WORK REQUIRED: The job is to find each line in the entries holding the string "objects" and copy that line.

[Stored items]
━━━

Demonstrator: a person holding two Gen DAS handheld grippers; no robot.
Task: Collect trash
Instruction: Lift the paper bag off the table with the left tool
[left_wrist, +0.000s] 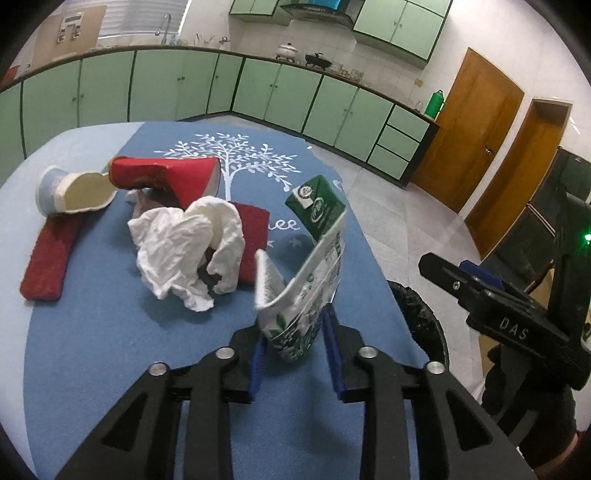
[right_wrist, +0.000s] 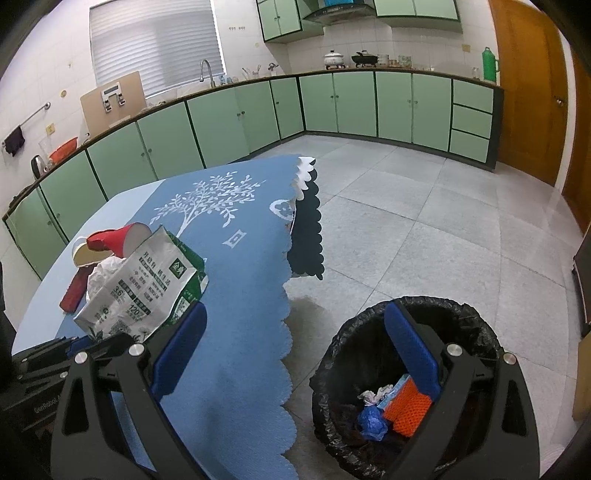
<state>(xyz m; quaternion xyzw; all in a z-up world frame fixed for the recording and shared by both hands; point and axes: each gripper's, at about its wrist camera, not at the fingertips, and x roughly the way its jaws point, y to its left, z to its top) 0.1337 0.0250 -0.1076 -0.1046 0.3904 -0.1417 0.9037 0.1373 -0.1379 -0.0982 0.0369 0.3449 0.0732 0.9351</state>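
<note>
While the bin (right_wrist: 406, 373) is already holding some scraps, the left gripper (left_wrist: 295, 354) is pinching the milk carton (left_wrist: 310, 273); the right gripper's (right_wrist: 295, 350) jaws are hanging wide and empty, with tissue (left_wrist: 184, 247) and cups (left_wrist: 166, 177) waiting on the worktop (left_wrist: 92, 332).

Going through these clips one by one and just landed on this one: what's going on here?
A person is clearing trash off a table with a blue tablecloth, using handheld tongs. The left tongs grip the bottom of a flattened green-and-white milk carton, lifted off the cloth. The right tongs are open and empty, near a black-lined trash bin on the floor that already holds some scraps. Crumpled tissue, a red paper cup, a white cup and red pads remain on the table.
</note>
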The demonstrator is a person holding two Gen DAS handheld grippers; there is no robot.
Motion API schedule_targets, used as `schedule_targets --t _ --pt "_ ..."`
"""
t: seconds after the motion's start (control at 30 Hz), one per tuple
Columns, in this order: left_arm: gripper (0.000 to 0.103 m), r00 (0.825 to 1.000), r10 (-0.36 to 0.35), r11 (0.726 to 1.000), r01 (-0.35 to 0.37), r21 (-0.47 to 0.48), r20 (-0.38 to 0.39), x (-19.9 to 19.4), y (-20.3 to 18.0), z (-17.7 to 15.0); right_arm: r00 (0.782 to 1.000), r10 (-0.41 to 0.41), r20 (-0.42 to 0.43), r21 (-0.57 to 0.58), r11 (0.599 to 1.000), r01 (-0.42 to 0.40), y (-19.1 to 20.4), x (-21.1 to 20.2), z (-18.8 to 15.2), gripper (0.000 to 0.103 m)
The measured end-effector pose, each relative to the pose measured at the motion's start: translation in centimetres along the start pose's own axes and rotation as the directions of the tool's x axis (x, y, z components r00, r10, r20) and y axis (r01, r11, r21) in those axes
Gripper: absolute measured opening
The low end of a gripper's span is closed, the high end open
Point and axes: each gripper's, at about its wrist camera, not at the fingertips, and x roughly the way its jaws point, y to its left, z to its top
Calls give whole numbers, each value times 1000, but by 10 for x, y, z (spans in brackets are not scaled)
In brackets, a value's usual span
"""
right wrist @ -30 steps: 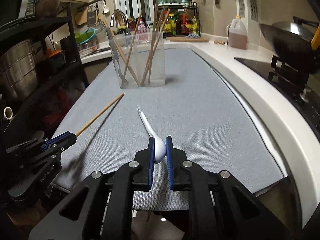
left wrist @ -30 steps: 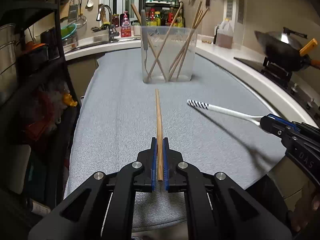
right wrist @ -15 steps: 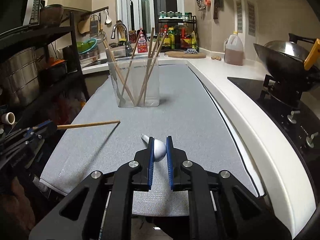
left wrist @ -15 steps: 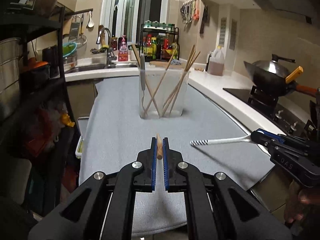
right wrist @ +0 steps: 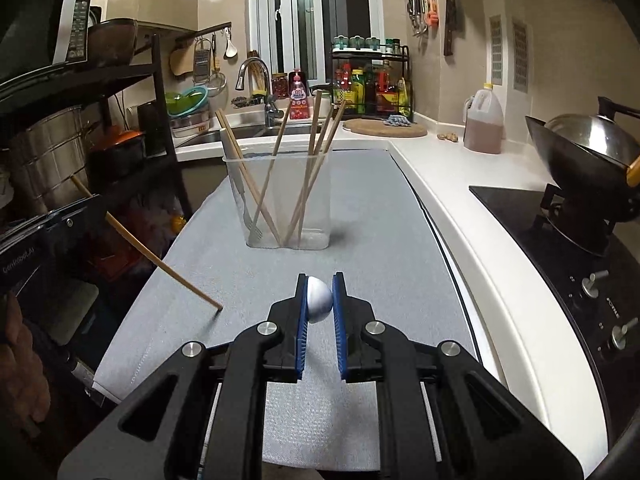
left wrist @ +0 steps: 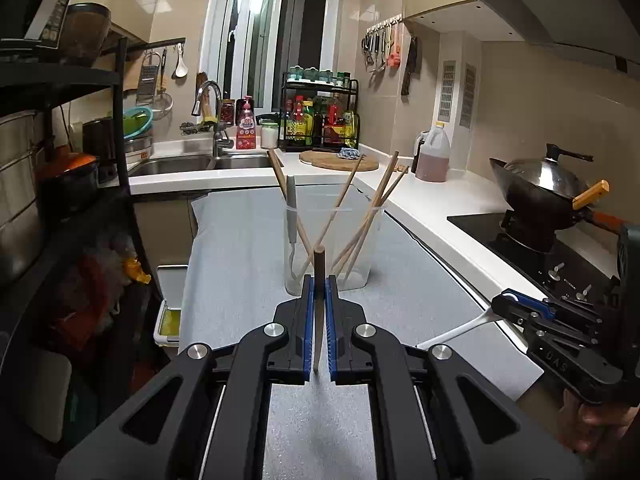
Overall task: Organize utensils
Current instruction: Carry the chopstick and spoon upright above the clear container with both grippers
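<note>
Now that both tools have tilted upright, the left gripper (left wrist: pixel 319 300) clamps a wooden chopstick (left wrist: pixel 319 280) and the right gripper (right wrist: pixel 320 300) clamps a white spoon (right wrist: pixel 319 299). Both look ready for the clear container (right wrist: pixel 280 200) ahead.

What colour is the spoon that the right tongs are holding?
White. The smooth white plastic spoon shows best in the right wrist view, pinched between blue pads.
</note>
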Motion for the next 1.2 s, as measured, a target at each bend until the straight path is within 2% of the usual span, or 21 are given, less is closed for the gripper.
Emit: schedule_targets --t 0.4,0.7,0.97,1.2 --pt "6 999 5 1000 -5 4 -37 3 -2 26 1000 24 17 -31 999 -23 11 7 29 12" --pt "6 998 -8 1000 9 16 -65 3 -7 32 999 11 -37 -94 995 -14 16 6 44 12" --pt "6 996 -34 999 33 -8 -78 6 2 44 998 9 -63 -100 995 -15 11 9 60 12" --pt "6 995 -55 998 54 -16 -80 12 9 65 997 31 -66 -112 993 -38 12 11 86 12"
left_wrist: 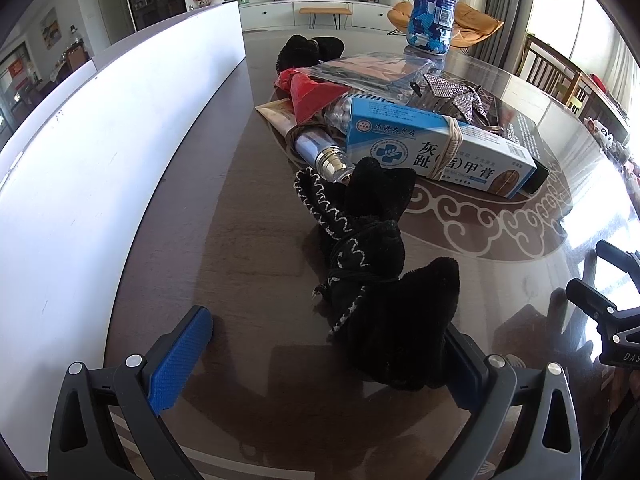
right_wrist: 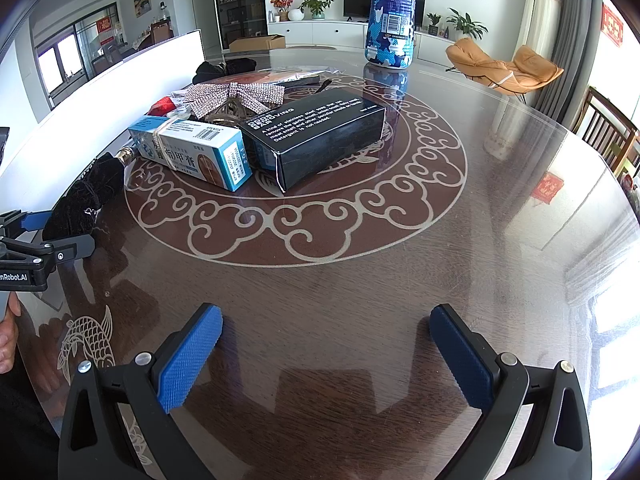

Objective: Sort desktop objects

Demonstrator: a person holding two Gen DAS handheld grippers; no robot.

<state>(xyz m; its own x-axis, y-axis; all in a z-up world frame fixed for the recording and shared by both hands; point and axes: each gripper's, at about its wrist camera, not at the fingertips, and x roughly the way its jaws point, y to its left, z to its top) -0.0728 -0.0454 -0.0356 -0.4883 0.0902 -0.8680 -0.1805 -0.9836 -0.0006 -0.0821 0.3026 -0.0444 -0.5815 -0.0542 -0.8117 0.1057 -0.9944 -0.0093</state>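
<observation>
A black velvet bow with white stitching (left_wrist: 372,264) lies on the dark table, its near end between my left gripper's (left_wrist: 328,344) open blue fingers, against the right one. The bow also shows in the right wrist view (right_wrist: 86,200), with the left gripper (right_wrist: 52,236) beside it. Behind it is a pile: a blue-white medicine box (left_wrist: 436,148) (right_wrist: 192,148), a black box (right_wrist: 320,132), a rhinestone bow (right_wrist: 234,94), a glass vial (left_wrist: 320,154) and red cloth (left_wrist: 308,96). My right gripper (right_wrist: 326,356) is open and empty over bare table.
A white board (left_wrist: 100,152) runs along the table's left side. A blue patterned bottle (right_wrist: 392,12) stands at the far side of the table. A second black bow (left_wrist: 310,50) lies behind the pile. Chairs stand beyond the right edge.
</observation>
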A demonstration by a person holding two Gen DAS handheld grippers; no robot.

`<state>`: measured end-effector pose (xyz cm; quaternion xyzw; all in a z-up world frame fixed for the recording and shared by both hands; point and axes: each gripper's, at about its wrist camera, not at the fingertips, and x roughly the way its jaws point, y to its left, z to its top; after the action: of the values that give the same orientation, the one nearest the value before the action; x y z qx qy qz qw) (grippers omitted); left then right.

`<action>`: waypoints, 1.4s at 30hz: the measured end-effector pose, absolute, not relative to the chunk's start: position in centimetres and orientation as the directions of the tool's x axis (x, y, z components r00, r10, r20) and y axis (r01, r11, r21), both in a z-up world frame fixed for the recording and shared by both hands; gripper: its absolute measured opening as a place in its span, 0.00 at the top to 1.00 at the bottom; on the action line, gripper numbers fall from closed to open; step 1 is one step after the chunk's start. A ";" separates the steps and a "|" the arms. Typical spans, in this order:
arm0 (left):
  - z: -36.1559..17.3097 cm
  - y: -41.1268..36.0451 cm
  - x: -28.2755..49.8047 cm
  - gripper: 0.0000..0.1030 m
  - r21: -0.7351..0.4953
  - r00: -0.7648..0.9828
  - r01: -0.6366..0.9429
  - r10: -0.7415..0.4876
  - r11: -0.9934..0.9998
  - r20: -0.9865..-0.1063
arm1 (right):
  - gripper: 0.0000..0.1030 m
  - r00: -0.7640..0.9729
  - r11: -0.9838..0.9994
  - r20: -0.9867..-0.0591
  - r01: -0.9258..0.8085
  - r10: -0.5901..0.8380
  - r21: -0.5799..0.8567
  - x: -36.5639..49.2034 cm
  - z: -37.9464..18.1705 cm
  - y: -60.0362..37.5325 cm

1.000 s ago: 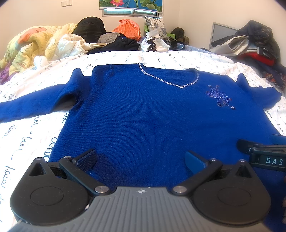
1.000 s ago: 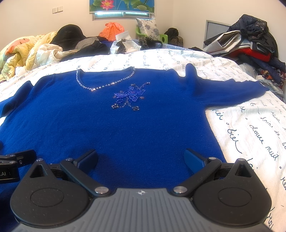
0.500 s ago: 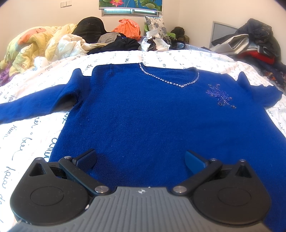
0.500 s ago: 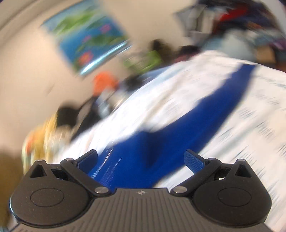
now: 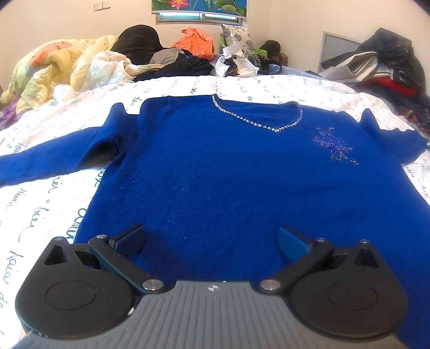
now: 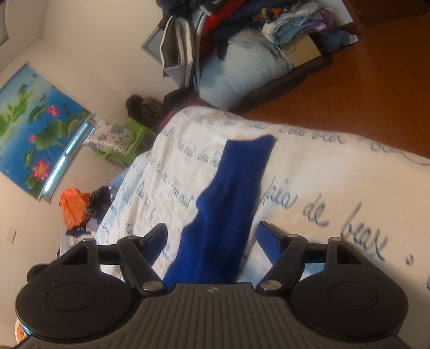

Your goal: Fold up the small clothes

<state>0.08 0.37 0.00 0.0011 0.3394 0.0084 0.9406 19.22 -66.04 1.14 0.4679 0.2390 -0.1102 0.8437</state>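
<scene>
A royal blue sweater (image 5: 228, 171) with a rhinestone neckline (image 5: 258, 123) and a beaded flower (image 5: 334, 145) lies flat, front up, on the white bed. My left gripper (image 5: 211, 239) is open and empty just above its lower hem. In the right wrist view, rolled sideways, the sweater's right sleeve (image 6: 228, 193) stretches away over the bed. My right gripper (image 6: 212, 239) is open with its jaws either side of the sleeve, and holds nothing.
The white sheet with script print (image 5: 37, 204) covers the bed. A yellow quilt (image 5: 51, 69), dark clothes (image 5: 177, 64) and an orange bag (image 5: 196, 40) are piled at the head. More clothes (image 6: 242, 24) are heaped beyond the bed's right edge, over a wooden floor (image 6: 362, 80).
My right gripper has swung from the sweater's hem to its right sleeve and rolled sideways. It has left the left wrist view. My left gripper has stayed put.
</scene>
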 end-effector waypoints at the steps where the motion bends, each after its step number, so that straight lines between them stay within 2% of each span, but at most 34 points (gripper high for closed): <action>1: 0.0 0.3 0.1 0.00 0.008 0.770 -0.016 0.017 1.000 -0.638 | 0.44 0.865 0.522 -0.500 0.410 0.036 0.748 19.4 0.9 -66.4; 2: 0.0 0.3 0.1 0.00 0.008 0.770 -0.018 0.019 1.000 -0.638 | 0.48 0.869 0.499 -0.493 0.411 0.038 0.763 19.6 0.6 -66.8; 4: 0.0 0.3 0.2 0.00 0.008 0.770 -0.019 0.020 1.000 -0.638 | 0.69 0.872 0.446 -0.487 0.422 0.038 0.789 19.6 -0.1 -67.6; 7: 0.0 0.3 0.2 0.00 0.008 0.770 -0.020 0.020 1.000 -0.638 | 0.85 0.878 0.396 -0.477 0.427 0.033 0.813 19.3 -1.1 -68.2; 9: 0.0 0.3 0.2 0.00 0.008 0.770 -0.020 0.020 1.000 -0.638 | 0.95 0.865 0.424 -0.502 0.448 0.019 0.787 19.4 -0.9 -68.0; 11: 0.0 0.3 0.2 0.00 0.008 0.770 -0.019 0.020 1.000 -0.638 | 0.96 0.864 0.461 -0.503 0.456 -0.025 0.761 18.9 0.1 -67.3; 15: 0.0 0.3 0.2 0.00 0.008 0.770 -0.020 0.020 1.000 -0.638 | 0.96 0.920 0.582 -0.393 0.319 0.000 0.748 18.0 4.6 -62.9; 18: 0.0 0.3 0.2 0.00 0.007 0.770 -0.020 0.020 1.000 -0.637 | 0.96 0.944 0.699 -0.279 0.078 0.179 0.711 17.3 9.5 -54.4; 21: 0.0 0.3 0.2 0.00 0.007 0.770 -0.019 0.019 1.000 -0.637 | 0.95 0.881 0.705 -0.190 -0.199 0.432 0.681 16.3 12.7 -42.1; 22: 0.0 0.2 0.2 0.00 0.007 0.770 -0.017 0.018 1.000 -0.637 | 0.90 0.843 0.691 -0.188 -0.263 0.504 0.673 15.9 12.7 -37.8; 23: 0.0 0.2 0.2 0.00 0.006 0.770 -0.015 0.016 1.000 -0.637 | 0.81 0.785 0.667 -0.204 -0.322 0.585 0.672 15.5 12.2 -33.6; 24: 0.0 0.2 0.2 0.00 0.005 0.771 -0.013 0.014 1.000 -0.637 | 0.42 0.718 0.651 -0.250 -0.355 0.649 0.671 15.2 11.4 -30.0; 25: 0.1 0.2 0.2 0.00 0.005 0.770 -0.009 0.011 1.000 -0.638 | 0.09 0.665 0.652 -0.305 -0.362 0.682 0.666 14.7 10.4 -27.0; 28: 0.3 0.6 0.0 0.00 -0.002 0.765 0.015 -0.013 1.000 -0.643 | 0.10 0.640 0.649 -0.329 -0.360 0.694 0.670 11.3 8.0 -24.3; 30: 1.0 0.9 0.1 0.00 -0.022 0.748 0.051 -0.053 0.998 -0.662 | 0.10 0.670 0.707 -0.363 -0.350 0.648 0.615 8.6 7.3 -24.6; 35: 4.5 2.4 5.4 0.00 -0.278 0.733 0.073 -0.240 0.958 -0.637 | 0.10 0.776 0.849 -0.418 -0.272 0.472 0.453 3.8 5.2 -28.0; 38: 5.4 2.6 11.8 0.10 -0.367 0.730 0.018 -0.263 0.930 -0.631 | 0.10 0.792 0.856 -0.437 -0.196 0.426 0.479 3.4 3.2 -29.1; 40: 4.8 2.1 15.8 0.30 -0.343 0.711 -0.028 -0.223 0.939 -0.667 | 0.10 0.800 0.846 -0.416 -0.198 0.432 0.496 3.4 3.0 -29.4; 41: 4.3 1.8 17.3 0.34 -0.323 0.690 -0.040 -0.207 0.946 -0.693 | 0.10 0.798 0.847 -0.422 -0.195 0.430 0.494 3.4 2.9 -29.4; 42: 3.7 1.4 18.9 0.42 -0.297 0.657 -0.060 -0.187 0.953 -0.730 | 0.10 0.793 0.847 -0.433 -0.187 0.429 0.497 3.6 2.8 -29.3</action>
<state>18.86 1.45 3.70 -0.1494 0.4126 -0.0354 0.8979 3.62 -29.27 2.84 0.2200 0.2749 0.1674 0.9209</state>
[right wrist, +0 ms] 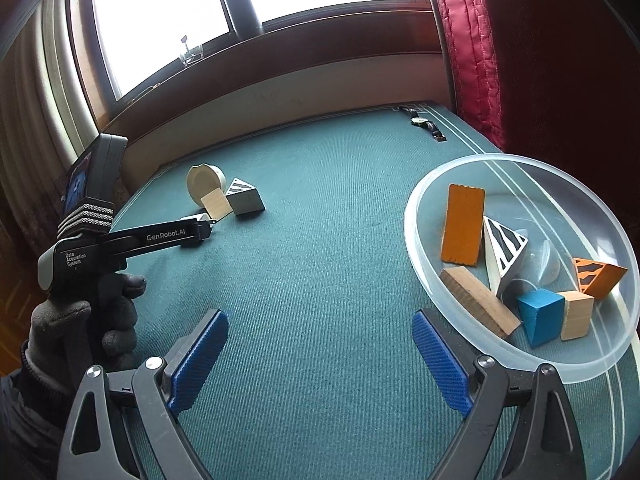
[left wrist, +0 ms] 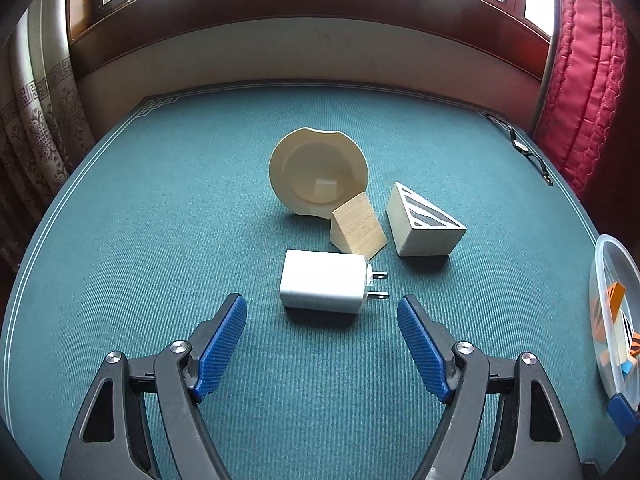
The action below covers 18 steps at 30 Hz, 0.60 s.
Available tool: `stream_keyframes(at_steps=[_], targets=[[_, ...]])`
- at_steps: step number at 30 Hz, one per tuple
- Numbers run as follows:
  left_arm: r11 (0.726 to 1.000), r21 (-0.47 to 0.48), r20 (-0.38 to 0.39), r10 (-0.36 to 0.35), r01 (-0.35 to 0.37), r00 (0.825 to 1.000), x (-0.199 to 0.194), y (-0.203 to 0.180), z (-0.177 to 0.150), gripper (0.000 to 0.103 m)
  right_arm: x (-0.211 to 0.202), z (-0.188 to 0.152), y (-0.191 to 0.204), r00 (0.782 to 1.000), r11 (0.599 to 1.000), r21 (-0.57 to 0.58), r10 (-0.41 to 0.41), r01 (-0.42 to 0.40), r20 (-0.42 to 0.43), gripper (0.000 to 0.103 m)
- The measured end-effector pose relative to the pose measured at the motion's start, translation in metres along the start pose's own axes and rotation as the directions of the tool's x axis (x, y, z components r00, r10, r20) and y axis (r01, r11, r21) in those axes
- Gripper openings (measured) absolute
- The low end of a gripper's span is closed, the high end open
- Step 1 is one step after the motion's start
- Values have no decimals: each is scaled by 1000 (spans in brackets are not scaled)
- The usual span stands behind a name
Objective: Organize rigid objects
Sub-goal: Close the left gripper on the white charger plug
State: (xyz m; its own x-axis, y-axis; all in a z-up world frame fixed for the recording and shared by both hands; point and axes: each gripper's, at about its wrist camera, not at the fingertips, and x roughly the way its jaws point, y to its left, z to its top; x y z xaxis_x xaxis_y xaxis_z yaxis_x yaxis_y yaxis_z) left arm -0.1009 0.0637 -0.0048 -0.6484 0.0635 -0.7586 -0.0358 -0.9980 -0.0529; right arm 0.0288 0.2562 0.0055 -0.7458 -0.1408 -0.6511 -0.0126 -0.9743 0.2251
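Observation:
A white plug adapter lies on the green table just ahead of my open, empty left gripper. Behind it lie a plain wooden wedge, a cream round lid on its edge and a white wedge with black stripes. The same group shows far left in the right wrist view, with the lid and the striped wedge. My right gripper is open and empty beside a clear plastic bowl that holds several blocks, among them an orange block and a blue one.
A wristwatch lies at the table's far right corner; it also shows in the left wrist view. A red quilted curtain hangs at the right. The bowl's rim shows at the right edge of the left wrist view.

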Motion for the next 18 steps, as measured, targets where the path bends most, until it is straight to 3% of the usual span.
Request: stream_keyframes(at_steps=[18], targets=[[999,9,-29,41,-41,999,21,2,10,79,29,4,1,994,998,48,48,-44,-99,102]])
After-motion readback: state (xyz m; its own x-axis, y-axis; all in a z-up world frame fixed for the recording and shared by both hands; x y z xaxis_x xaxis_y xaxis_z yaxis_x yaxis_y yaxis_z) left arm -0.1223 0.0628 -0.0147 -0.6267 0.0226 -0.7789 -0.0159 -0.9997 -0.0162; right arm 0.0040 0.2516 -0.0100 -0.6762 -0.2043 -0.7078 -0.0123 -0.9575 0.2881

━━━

SOLUTION:
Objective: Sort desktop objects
Objective: Organize rigid objects

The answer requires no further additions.